*Task statement*. Needed from the entries below: every line that holds the word "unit".

*Data*.
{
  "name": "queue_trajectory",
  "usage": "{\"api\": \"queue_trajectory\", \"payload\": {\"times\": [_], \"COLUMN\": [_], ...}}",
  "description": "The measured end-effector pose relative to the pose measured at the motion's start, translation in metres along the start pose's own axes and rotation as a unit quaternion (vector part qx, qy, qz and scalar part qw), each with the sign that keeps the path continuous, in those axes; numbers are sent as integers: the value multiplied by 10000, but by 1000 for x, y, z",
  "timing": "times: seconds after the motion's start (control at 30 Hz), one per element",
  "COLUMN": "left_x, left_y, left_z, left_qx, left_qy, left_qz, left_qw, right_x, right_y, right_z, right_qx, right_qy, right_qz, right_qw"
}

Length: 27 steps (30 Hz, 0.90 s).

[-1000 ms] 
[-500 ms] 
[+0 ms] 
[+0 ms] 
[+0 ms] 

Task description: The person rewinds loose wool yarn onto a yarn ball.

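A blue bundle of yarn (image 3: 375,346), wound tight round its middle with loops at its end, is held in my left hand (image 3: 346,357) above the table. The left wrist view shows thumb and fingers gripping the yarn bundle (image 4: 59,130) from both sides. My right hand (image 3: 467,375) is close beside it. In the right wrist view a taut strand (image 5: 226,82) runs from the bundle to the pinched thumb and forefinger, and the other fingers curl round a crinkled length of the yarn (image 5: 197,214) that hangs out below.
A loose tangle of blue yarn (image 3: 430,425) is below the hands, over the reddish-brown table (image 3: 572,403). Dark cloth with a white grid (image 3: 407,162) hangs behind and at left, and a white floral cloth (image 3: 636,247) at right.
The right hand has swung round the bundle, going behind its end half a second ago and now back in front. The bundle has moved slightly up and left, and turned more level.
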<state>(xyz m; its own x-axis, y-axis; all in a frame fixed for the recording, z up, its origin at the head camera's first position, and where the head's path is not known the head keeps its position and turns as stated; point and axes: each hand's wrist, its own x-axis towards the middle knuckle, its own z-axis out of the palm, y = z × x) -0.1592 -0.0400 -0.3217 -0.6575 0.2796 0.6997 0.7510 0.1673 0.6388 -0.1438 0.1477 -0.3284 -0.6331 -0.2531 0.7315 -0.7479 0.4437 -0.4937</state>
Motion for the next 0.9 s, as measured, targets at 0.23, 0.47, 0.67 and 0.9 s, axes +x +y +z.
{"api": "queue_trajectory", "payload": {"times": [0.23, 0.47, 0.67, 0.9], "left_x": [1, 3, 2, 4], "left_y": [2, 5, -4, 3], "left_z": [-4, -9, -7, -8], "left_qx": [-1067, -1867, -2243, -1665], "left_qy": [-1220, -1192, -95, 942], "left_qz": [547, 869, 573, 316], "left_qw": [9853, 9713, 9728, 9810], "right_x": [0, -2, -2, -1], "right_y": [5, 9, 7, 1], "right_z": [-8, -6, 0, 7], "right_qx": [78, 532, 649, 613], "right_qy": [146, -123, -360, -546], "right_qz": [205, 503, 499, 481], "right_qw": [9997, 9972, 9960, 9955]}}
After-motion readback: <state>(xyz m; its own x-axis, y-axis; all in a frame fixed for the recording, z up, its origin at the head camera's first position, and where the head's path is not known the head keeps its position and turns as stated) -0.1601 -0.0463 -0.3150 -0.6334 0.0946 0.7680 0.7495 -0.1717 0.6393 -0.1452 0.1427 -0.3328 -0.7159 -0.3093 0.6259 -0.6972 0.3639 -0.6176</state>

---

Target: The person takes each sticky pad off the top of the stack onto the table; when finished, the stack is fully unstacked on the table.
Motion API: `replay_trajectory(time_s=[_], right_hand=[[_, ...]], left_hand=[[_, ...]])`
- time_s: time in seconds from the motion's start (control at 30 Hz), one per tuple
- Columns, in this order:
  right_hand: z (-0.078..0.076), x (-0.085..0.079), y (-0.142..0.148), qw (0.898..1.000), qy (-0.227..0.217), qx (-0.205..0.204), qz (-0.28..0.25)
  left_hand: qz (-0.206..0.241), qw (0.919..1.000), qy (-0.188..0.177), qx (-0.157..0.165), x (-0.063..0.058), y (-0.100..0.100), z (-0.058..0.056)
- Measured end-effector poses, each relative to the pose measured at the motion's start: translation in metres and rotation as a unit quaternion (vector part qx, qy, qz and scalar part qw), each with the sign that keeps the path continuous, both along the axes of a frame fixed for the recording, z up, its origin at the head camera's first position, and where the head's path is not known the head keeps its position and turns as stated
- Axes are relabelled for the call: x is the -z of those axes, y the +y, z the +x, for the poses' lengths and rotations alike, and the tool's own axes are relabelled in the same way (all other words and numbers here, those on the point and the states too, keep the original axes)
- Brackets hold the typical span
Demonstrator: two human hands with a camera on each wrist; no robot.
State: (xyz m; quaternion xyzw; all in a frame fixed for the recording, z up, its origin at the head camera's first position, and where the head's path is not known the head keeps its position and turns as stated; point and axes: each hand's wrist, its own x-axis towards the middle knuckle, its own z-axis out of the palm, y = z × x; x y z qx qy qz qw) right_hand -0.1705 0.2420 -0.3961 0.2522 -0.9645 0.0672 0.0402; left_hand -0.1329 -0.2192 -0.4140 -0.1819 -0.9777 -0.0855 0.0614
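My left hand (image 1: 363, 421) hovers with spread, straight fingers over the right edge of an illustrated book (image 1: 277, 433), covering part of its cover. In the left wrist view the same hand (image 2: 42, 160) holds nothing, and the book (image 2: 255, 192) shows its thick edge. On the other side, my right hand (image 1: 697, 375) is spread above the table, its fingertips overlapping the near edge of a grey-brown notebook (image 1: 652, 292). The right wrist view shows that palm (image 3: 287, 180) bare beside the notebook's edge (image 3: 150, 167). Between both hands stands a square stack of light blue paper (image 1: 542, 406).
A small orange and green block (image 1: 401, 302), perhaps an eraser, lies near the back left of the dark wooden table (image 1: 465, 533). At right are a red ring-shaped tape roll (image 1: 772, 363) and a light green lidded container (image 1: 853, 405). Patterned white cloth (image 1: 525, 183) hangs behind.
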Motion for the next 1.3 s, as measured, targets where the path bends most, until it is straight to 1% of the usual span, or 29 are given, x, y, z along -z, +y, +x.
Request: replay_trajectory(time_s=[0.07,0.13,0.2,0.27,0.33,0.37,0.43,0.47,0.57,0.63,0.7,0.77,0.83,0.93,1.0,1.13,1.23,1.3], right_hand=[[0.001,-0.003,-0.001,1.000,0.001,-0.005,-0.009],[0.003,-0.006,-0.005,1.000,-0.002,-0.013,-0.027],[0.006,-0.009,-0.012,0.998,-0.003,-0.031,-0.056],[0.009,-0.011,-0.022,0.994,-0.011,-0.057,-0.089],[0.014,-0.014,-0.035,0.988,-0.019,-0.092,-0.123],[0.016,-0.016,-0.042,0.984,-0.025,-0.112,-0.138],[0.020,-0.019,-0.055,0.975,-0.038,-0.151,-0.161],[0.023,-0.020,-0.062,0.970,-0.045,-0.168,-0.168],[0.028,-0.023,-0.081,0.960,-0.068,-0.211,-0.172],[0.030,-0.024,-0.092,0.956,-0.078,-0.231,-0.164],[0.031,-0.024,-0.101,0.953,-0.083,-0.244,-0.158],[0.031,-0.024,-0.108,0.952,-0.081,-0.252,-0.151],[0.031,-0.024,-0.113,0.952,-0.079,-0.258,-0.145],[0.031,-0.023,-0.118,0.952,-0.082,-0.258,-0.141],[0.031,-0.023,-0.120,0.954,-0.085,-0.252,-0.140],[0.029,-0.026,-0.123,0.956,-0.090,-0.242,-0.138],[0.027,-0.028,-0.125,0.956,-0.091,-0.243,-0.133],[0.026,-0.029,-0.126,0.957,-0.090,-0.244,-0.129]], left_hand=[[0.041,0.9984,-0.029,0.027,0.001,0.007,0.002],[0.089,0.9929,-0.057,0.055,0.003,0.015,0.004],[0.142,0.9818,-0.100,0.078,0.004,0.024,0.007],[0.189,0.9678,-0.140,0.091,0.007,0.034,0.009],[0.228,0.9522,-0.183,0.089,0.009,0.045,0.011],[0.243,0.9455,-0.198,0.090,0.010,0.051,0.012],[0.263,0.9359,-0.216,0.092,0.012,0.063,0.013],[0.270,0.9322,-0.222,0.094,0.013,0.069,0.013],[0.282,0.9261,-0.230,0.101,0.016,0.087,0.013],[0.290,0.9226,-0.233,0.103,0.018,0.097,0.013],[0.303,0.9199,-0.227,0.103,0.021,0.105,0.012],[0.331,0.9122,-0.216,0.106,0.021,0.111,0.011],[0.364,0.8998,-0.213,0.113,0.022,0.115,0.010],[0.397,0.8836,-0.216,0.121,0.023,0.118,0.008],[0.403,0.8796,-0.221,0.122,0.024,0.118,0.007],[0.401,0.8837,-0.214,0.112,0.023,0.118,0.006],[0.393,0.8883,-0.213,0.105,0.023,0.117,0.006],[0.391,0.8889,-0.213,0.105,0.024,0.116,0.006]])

*Solution to this problem*.
  "description": "The measured end-effector pose relative to the pose measured at the motion's start, translation in metres along the start pose's own axes and rotation as a unit quaternion (vector part qx, qy, qz and scalar part qw), each with the sign that keeps the path continuous, in those axes; numbers are sent as integers: the value multiplied by 10000, but by 1000 for x, y, z",
- Measured end-effector poses, each relative to the pose measured at the motion's start: translation in metres and rotation as a unit quaternion (vector part qx, qy, qz and scalar part qw), each with the sign that keeps the path continuous, both along the axes of a frame fixed for the recording, z up, its origin at the head camera's first position, and where the head's path is not known the head keeps its position and turns as stated

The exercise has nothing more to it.